“I live some ten miles off toward Somerville; but after that accident I’d hate to ride behind horses again while crippled like this,” said the man.

“No need, sir,” Hugh told him. “If you say the word we’ll send for the ambulance and you can go to the hospital; or if you prefer we can get a car to take you home.”

“I guess I’d better go to the hospital,” the wounded man said. “My wife, she died last spring, and I’ve only got an old man and his wife working on the farm.”

“All right,” returned the scout master. “Dale, will you call up the hospital and tell them to come and get a patient with a broken arm and a sprained ankle? Billy, wrap some soft linen around that sprain now, and soak it with the liniment. Then get another bandage around it, and we’ll loan him a cane. It so happens that he can use the arm he needs to support him when he limps.”

Dale hurried away, and quickly got the town hospital on the wire. When he came back presently he nodded to Hugh. “They’re on the way by now, I reckon,” he announced.

The man had put his uninjured arm through a sleeve of his coat, and the garment was then fastened so that it might not fall off.

“Well, I want to say that you boys have done a right good job tinkering with me,” he said, as they helped him sit up on the cot, and Dale procured the heavy cane that was lying handy. “After this I’m going to take more interest in the scout doings than I’ve done in the past.
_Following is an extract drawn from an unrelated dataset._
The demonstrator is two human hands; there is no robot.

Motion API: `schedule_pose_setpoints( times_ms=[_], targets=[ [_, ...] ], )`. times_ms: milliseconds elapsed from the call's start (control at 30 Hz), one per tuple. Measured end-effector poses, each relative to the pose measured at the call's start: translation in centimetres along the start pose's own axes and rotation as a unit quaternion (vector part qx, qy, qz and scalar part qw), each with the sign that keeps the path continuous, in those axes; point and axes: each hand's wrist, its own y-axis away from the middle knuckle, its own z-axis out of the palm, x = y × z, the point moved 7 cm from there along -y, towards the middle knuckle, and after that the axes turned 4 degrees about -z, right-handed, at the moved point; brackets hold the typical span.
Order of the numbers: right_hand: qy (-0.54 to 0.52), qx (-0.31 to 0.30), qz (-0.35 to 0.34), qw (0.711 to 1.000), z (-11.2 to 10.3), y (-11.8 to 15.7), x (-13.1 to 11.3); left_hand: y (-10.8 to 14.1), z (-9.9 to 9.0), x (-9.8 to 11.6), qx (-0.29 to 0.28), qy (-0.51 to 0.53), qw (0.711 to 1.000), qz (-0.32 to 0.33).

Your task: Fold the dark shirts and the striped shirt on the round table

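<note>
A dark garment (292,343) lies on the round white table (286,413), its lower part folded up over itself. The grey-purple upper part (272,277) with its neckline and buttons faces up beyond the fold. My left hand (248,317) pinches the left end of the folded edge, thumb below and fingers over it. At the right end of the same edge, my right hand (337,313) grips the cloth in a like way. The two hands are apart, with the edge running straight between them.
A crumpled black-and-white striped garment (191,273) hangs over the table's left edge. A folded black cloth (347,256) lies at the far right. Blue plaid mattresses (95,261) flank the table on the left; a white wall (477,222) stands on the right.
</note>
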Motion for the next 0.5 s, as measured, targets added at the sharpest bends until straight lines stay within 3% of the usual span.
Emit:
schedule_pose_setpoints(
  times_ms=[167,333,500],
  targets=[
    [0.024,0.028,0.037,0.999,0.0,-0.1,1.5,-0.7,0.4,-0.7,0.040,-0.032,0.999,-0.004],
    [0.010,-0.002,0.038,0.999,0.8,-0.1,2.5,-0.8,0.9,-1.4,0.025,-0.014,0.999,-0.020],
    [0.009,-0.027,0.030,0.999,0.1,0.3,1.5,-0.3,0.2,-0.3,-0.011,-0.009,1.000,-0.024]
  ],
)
If being a scout can make boys think, and act like this, there must be a heap of good about the business.”

“You can just depend on it there is, Mr. Benson,” said the big guard, who seemed to know the injured man. “I’ve looked into the game, and let me tell you it’s going to pay a thousand per cent. for every effort put into it by the long-headed gentlemen who have the movement in charge. Ten and twenty years from now there’s going to be a heap better class of men around than you meet to-day; and all on account of these scouts.”

A few minutes later and there was heard the sound of a gong, and up came the Red Cross ambulance. The injured man was easily helped into the vehicle, while Arthur and Hugh explained to the young surgeon just what steps they had taken to relieve suffering, and render first aid to the injured.

“You couldn’t have done better,” said the medical man, patting Arthur on the shoulder, for he knew both lads well, and also understood the design of one of them to some day become a surgeon. “I’ll let you know later what I think of the way you fixed up his arm.”